#### Exercise brief:
What is printed must match, line for line, the records from their first line through the line containing "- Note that", with pictures left out.

(Items listed in a dataset)
※ ※ ※
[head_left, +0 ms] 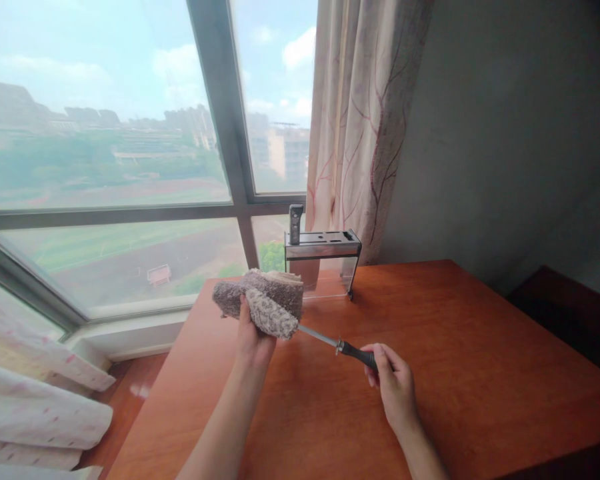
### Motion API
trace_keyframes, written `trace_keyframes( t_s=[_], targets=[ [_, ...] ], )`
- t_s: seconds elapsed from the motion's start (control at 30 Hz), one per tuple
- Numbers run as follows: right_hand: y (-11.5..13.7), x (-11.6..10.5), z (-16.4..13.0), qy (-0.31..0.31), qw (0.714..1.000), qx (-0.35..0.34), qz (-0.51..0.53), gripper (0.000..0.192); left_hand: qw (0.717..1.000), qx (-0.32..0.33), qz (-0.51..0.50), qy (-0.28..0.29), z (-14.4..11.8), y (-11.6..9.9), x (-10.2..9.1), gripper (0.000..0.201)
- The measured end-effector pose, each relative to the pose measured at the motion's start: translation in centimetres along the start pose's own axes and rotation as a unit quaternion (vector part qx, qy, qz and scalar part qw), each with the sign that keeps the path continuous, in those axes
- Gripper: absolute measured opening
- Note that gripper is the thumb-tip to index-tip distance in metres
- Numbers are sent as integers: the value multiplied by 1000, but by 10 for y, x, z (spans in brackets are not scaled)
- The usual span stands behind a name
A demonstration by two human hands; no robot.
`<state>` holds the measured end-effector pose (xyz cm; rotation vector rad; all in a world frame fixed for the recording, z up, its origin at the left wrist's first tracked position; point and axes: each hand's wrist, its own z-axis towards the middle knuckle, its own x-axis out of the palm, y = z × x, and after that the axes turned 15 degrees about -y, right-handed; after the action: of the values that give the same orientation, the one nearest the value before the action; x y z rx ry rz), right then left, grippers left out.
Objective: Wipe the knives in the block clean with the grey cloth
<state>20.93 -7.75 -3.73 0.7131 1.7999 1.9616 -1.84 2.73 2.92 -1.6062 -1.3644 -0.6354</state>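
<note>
My left hand (257,340) is closed on a fluffy grey-brown towel (275,293), thumb pressed on top. The towel is folded around the far end of a sharpening steel (323,337), so its tip is hidden. A stretch of the thin metal rod shows between towel and guard. My right hand (393,380) grips the steel by the end of its black handle. Both hands are held above the wooden table (480,347). Behind the towel stands a clear-sided knife block (325,250) with a slotted metal top, and one dark knife handle (295,225) sticks up from its left end.
A large window (100,160) with a grey frame lies beyond the table to the left. A patterned curtain (350,113) hangs behind the knife block, and another curtain (35,407) bunches at lower left. The grey wall (505,133) is to the right.
</note>
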Motion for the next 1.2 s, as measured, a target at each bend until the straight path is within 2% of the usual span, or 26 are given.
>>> trace_keyframes(
  t_s=[0.17, 0.37, 0.47, 0.57, 0.63, 0.73, 0.77, 0.83, 0.9, 1.03, 1.1, 1.2],
  targets=[
    [2, 5, -3, 19, 1000, -12, -10, 37, 1000, -9, 10, -4, -8, 16, -2, 40],
    [2, 15, -9, 61, 998, -25, -16, 35, 991, -103, 85, -8, -24, 50, -12, 38],
    [0, 13, -6, 31, 999, -7, -15, 37, 988, -104, 114, -16, -33, 62, -15, 35],
    [1, 8, -4, 8, 1000, 17, 1, 37, 989, -79, 121, -27, -37, 64, -14, 33],
    [4, 6, -4, 46, 998, 23, 37, 38, 991, -71, 111, -29, -35, 59, -11, 32],
    [5, 8, -7, 162, 982, 24, 98, 70, 994, -75, 73, -18, -27, 48, -8, 33],
    [5, 10, -9, 197, 975, 25, 97, 74, 995, -76, 58, -13, -24, 44, -7, 35],
    [2, 16, -12, 241, 969, 26, 53, 69, 996, -77, 36, -8, -21, 39, -5, 37],
    [0, 26, -16, 258, 966, 14, -8, 64, 996, -85, 30, -6, -23, 39, -4, 38],
    [-2, 53, -29, 292, 955, -10, -45, 63, 988, -134, 77, 9, -36, 49, -6, 36],
    [-2, 67, -34, 283, 959, 11, -8, 57, 981, -159, 113, 4, -43, 55, -8, 32],
    [0, 81, -32, 180, 982, 48, 41, 56, 977, -156, 143, 17, -47, 59, -13, 27]
  ],
)
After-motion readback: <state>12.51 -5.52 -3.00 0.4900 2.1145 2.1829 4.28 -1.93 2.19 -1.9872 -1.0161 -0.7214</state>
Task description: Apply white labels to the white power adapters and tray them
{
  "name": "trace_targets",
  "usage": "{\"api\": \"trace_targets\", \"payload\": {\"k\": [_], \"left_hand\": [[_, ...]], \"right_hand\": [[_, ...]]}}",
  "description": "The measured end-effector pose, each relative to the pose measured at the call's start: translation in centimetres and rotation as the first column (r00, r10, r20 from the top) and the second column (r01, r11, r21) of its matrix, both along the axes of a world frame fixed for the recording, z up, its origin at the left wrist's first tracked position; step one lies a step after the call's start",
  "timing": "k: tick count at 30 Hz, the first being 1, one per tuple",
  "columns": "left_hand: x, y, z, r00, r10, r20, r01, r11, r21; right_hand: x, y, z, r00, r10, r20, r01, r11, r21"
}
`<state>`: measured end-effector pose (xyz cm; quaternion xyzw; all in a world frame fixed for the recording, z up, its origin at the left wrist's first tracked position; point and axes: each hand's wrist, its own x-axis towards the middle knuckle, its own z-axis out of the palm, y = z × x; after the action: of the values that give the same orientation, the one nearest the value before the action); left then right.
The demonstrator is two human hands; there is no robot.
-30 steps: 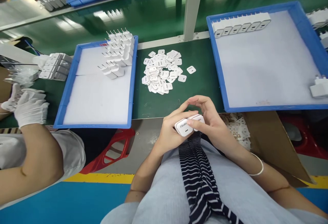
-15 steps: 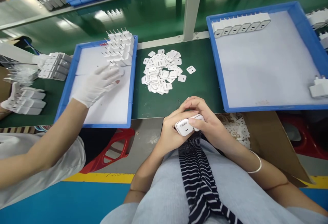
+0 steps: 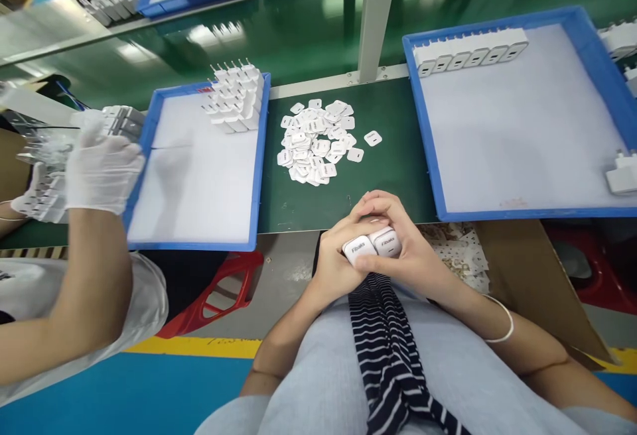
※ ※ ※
#### Answer for the task:
[head_left, +0 ms] 
### Motion API
trace_keyframes, written `trace_keyframes( t_s=[_], targets=[ [_, ...] ], )`
- t_s: seconds elapsed from the motion's start (control at 30 Hz), one per tuple
- Numbers run as follows: right_hand: y (-11.5..13.7), x (-11.6..10.5), z (-16.4..13.0), qy (-0.31..0.31), qw (0.714..1.000), qx (-0.35..0.34), qz (-0.51..0.53), gripper (0.000..0.192); left_hand: qw (0.717..1.000), qx (-0.32..0.33), qz (-0.51..0.50), qy (-0.28..0.29), z (-14.4..11.8), y (-11.6..9.9), x (-10.2..9.1), gripper (0.000..0.201)
- The measured end-effector pose, each relative to the pose measured at the motion's start: translation in centimetres along the start pose's own axes and rotation as a unit quaternion (vector part qx, qy, qz and scalar part qw), each with the sign that keeps the path continuous, in those axes
- Gripper: absolute measured opening
- Note that gripper is the thumb-tip to index-tip distance in metres

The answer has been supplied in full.